5. Licorice Pizza – directed by Paul Thomas Anderson

Stars will be made by this movie. Anderson has done a fantastic job casting Alana Haim and Cooper Hoffman in the film. The title is bizarre but the movie isn’t.

In the film, we meet a child actor who can ‘talk-the-talk’ and a young woman who just wants more. Put them together and you get a very sweet film where the bigger-name supporting cast don’t outshine Haim and Hoffman.

Every year we seem to get a film about Hollywood and this year it’s Licorice Pizza.

4. Dune – directed by Denis Villeneuve

Going into this movie I thought that ‘thee’ IMAX director was Christopher Nolan. I no longer feel that way. Denis Villeneuve has taken the title with this film. This is a cinematic masterpiece but unlike Tenet, we can understand what they are saying.

Dune had a lot of hype around it . . . and it delivered. Whether you were a fan of the book or just love having a great theatrical experience Dune delivers.

3. Red Rocket – directed by Sean Baker

If Villeneuve is ‘thee’ director of IMAX, Baker must be the director who connects with the human spirit. This is a beautiful film. It tells the story of a washed-up adult film star who moves back to his small Texas town and tries to fit in while still having goals of a better life.

The film shows that The Florida Project wasn’t a fluke, and that Baker can connect with humanity in ways that other directors don’t seem to.

Simon RFex delivers his best performance in a film that shouldn’t be missed.

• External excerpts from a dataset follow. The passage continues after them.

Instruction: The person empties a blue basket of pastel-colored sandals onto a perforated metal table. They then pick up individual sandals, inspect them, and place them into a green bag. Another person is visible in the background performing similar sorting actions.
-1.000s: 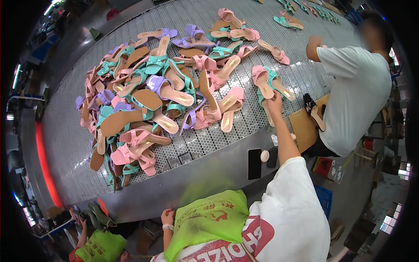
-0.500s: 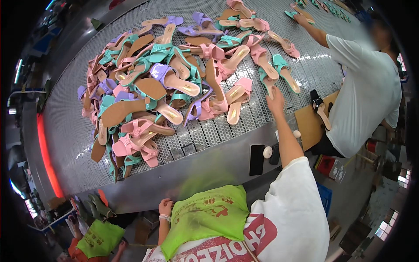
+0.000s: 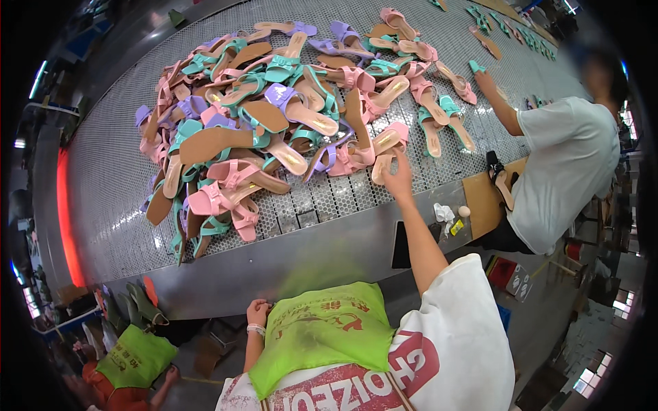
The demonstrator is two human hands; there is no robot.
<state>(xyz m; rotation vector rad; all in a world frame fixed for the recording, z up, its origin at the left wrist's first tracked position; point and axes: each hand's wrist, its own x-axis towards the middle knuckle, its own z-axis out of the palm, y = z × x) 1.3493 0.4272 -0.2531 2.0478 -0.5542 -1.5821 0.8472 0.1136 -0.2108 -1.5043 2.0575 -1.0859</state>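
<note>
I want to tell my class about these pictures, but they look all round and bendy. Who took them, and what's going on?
There's no robot, just a person using bare hands. A camera on their head looks down, and its wide lens bends straight edges. On the grey table lies a pile of pink, green and purple sandals. The right hand is at a pink sandal; I can't tell if it's gripping. The left hand is beside the green apron, with nothing clearly in it. Another person is on the right.
</note>
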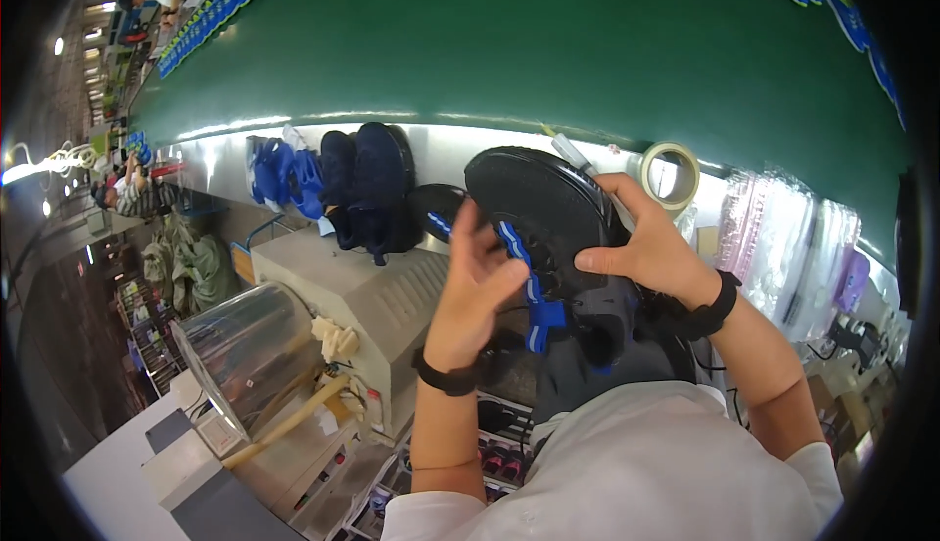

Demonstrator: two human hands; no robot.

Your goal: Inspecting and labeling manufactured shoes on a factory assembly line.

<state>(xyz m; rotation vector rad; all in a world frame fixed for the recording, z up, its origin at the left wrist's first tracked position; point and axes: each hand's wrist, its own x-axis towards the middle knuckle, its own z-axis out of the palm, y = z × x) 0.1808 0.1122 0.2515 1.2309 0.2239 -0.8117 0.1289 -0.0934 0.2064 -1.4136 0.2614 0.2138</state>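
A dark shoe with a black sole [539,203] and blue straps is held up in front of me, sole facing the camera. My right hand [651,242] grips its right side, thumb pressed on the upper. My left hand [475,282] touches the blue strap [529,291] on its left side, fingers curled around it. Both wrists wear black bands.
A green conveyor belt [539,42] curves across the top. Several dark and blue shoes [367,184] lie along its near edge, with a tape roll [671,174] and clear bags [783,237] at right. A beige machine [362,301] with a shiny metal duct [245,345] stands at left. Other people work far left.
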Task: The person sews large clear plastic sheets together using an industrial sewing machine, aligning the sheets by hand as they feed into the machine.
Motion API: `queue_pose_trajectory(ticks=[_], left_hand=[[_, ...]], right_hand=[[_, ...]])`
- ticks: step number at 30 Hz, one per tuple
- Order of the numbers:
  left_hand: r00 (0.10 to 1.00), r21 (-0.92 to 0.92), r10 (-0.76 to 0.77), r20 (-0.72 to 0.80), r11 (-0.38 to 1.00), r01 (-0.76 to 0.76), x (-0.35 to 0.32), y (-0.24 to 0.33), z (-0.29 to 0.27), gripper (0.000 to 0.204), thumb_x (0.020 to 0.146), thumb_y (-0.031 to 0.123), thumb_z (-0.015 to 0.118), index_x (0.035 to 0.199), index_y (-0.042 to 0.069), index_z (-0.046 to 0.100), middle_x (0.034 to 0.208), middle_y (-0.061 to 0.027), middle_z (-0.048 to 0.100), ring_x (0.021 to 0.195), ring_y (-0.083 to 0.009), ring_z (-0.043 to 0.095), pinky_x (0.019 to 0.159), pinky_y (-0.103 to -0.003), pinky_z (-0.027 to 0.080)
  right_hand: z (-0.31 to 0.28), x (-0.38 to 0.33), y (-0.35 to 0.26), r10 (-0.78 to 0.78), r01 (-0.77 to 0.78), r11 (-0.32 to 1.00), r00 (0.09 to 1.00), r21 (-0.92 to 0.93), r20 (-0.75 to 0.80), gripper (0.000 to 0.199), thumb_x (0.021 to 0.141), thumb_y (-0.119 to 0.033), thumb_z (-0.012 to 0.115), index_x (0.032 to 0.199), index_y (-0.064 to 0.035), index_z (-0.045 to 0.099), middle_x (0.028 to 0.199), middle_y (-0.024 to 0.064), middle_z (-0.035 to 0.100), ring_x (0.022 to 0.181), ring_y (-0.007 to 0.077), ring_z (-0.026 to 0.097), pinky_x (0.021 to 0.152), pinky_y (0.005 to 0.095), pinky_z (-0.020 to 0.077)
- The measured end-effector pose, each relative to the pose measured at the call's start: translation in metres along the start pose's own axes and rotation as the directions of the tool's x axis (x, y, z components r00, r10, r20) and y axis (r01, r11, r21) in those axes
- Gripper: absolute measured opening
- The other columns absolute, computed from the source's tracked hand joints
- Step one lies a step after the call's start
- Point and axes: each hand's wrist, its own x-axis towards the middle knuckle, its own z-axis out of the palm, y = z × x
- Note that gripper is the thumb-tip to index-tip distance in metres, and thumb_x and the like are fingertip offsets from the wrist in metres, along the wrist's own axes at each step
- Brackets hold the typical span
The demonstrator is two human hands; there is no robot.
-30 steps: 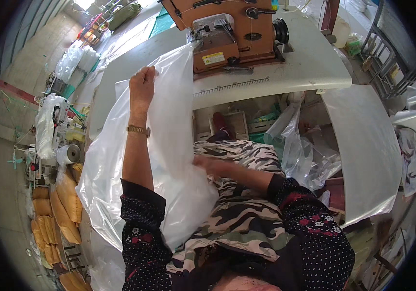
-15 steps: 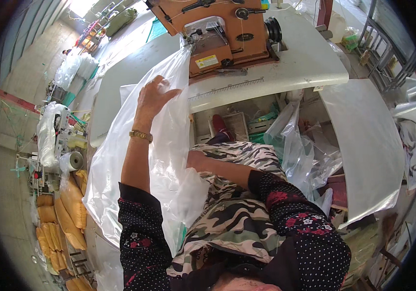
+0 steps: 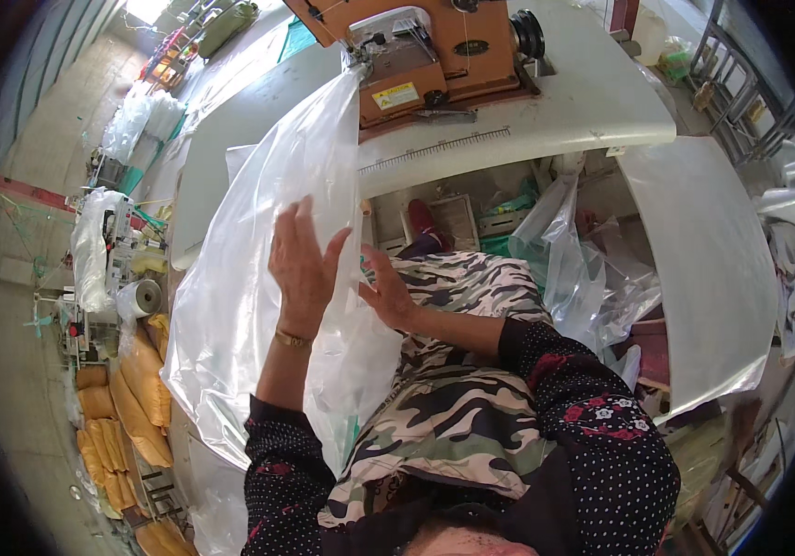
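Note:
A large clear plastic bag (image 3: 258,278) hangs from the head of an orange sewing machine (image 3: 425,56) down over my lap. My left hand (image 3: 303,269) lies flat against the bag with fingers spread, a gold bracelet on the wrist. My right hand (image 3: 386,292) touches the bag's right edge just beside the left hand, fingers apart. The bag's top end reaches the machine's needle area. My lap is covered by camouflage-patterned cloth (image 3: 453,398).
The machine stands on a white table (image 3: 592,102) with a ruler strip on its front edge. More clear plastic (image 3: 583,269) lies under the table at right. Yellow sacks (image 3: 128,389) and another machine stand on the floor at left.
My left hand has slid down the bag toward me, from near the table edge to just above my lap. The right hand stayed low on the bag. The view tilted closer to the machine.

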Motion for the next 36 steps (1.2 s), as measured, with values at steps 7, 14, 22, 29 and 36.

2. Drive My Car – directed by Ryusuke Hamaguchi

This is an incredibly sweet film. We meet a theatre director whose life is upended as he deals with loss. This film explores so many different themes and does it very well. The film is three hours long but doesn’t feel like it. Hamaguchi takes his time and explores these characters. 

Drive My Car is another reminder of the high level of films that are coming from the Asian market.


1. CODA – directed by Sian Heder

I first saw this film in January, it was ninth movie I saw in 2021. At the time of writing, I have seen 244 movies but CODA still stands out. CODA (children of deaf adults) is such a beautiful film. Ruby (Emilia Jones) is the only hearing member of her family of four and she grapples with being there for her family while she has aspirations of her own that would take her away from her family. I love this movie so much: I love that explores a group of people we usually don’t focus on; I love how relatable Heder makes all the characters in this film; Most of all, I love that a film which premiered in January, at the Sundance Film Festival, has stayed with me all these movies later.

Movies like CODA don’t come along very often and this was by far the best movie of 2021.